David A. agrees: "The next Black Swan," he says, "will be bank failures in Europe. Italian and Spanish banks are in deep trouble, and a bankruptcy will set off a chain of events that will shake the entire financial system."
This is very timely commentary, gentlemen. Indeed, just recently, we released our Weiss Safety Ratings on the weakest banks in the world, covering institutions in 51 countries. We found that among the 22 weakest large banks in the eurozone …
Germany, Belgium and Cyprus each have one. Portugal has two; Spain and Greece, four each.
But of all the countries in the world, Italy has the biggest concentration of weak large banks — nine institutions in all.
Moreover, five of Italy’s nine weakest banks are megabanks with over $100 billion in assets:
- Unione di Banche Italiane, rated D, with $132.8 billion in assets;
- Banco Popolare SC, D-, with $139 billion;
- Banca Monte del Paschi di Siena, D-, with $197.6 billion;
- Intesa Sanpaolo, D+, with a whopping $796.9 billion; and
- the largest of all, UniCredit SpA, rated D, with over $1 trillion.

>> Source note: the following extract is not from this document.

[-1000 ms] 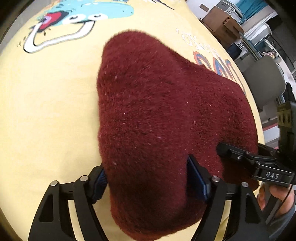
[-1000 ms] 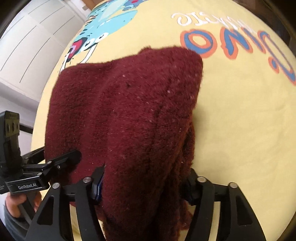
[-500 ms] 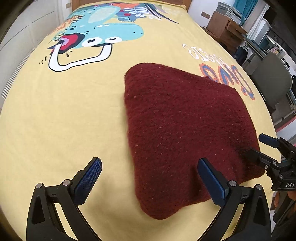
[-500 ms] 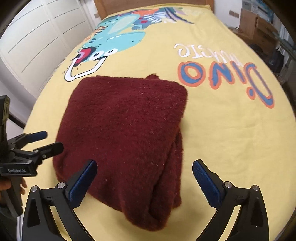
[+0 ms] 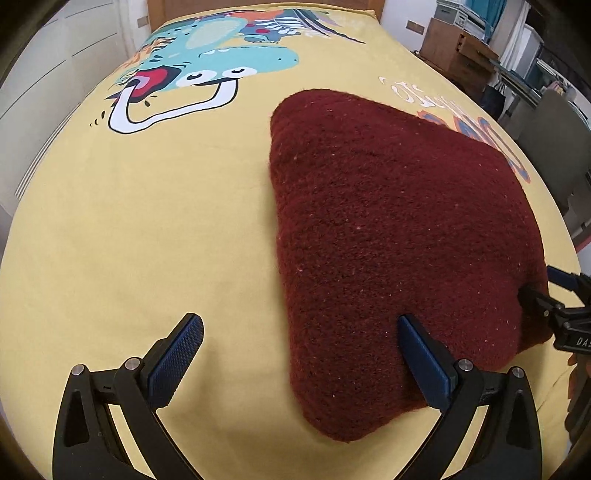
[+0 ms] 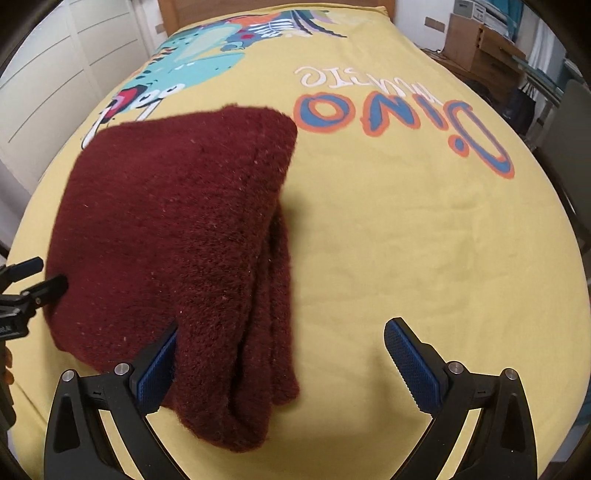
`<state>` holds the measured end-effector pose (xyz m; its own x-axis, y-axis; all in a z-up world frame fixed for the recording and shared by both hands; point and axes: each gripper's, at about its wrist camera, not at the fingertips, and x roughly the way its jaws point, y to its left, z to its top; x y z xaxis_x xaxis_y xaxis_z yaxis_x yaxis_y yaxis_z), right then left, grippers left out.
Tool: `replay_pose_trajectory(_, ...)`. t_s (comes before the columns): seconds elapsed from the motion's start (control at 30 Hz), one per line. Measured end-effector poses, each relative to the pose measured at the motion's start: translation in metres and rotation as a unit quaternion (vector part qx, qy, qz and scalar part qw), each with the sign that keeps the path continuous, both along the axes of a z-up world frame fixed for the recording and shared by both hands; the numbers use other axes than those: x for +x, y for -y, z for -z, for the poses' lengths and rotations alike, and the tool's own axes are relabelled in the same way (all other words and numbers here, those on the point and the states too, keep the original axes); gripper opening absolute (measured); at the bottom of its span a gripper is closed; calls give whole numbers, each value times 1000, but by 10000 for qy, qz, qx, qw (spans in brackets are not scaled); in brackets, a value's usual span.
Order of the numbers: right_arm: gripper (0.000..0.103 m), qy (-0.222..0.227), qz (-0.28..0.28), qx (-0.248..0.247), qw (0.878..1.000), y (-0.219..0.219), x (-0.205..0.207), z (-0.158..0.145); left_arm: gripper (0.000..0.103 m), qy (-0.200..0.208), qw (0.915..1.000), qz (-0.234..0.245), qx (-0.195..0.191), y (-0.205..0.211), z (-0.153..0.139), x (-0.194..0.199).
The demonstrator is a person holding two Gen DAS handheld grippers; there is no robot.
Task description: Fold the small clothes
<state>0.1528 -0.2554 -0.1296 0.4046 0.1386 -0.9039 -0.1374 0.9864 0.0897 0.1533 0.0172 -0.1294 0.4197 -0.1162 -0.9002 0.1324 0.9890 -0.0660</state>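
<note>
A dark red fleece garment (image 5: pixel 388 229) lies folded in a thick pile on the yellow bed sheet (image 5: pixel 147 240). My left gripper (image 5: pixel 297 323) stands open over its near left corner, with the right pad resting against the fleece and the left pad over bare sheet. In the right wrist view the garment (image 6: pixel 173 236) shows its stacked layers along the right side. My right gripper (image 6: pixel 282 330) is open at the near right corner, its left pad against the fleece. Each gripper shows in the other's view, the right gripper (image 5: pixel 539 284) and the left gripper (image 6: pixel 48 275).
The sheet carries a blue dinosaur print (image 5: pixel 207 70) and orange-blue "Dino" lettering (image 6: pixel 399 114). A wooden headboard (image 6: pixel 273 7) closes the far end. White cupboard doors (image 6: pixel 55 74) stand on the left, and cardboard boxes (image 5: pixel 458 51) and a grey chair (image 5: pixel 554 147) on the right.
Both grippers let go of the red garment and their jaws spread wide. They pulled back toward the near edge, and the garment dropped flat onto the sheet.
</note>
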Motion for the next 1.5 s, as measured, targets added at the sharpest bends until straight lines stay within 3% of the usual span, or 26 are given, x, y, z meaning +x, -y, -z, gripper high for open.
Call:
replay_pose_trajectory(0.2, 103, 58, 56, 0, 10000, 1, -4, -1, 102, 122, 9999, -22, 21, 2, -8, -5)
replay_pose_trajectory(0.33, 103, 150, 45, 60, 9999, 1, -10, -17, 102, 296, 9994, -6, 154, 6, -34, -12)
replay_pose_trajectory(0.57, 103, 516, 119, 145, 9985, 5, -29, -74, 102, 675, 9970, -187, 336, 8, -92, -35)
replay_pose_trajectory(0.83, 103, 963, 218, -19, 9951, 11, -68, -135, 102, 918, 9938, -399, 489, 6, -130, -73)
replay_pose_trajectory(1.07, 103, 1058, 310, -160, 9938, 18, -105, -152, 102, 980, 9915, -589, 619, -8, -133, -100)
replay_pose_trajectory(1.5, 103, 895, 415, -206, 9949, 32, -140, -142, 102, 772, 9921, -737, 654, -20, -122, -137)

One of their main problems: Since 2009, bad debts have quadrupled from less than 3% of total loans to more than 12% today. As a result, many Italian banks have far more bad debts than they have capital to back them up.
To make matters worse, Italy has more public debt per GDP than any other EU member except Greece, despite an economy nine times larger than Greece’s.
Result: In a banking crisis, not only would Rome be hard pressed to come to the rescue, but Brussels would have a tough time saving Rome.
(For our complete list of the 22 most vulnerable large banks in the eurozone, click here.)
R.M. writes that the next Black Swan will be "market demand for higher interest rates despite the best efforts of central banks, causing one or two advanced nations to absolutely default on sovereign debt obligations. That would precipitate a worldwide and long-lasting deflation."
R.M., it sounds like you’re referring to a global bond market collapse. You’re saying that, regardless of what central bankers may want, global bond investors could dump their holdings, drive interest rates higher, and put great financial stress on highly indebted sovereign governments.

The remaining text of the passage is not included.